Collusion – case study 22
A drug trafficker purchased a life insurance policy with a value of USD 80,000. The policy was purchased through an agent of a large life insurance company using a cashier’s cheque. The investigation showed that the client had made it known that the funds used to finance the policy were the proceeds of drug trafficking. In light of this fact, the agent charged significantly higher commission. Three months following this transaction, the investigation showed that the drug dealer cashed in his policy.
Reinsurance – case study 23
An insurer in Country A sought reinsurance with a reputable reinsurance company in Country B for its directors and officers cover of an investment firm in Country A. The insurer was prepared to pay four times the market rate for this reinsurance cover. This raised the suspicion of the reinsurer which contacted law enforcement agencies. Investigation made clear that the investment firm was bogus and controlled by criminals with a drug background. The insurer had ownership links with the investment firm. The impression is that – although drug money would be laundered by a payment received from the reinsurer – the main purpose was to create the appearance of legitimacy by using the name of a reputable reinsurer. By offering to pay above market rate the insurer probably intended to assure continuation of the reinsurance arrangement.

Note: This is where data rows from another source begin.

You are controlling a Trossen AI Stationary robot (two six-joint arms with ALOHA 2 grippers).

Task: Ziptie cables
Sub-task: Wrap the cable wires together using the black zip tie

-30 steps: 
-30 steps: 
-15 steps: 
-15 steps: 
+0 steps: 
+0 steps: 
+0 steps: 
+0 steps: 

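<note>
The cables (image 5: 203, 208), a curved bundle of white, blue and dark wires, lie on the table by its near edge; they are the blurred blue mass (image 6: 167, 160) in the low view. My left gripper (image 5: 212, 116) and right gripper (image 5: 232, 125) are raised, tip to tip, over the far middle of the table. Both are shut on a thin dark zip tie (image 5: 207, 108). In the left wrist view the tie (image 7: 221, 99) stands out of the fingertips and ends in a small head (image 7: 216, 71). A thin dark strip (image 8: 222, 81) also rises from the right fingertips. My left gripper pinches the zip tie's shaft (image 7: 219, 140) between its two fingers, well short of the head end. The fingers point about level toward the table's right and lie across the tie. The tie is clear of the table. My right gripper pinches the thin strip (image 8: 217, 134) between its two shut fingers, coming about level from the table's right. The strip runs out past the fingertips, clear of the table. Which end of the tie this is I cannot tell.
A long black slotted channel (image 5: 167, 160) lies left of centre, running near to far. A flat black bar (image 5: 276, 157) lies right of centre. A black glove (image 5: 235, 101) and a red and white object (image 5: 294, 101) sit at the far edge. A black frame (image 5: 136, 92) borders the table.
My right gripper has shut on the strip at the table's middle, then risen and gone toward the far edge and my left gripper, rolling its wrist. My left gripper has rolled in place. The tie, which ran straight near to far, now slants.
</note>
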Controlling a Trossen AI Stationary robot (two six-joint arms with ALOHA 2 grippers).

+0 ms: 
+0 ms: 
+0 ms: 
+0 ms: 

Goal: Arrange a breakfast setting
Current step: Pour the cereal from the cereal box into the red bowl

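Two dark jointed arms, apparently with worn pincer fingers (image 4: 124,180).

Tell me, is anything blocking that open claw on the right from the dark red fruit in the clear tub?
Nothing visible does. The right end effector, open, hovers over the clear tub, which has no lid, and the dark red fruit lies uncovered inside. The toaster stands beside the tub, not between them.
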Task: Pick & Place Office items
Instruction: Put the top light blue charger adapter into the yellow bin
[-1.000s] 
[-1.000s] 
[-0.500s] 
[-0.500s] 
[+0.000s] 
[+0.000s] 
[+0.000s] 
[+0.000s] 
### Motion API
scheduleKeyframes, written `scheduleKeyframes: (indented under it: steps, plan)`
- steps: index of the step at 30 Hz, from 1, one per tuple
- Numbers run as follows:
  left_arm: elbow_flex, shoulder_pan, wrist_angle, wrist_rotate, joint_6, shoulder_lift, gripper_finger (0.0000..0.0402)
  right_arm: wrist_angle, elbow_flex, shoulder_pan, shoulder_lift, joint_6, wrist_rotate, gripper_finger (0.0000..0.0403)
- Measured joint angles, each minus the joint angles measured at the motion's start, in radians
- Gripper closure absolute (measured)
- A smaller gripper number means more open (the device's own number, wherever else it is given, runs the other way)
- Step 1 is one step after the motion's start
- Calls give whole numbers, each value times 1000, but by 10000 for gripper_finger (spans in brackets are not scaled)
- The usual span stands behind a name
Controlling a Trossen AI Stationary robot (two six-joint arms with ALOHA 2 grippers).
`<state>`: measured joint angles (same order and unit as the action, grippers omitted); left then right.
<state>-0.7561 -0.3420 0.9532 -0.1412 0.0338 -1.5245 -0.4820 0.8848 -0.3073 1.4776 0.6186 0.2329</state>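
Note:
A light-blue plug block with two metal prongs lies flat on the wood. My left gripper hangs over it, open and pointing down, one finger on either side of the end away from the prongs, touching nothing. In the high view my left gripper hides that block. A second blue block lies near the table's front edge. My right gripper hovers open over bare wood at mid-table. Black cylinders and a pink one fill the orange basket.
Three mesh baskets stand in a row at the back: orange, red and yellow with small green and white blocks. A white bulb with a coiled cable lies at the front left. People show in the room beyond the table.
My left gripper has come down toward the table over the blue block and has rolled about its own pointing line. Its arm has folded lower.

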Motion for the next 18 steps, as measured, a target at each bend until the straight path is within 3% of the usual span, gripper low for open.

Reinsurance – case study 24
A group of persons with interests in home construction effected a payment in favour of construction company A under contracts connected with their participation in investment construction (at cost price). Insurance company P accepted possible financial risks to these contracts under a contract of financial risks insurance and received an insurance premium. At the same time the insurance company P concluded with the construction company A a secret agreement providing that the difference between the market cost of housing and the cost price was transferred in favour of the insurance company as a premium under the contract of financial risks insurance. When the funds were received by the insurance company P they were transferred as insurance premium under the general reinsurance contract in favour of insurance company X. By way of fictitious service contracts and commission payments made under an agency contract, insurance company X channelled the funds to several off-shore shell firms. Beneficiaries of the actual profit, being withdrawn abroad, were owners and directors of the construction company A.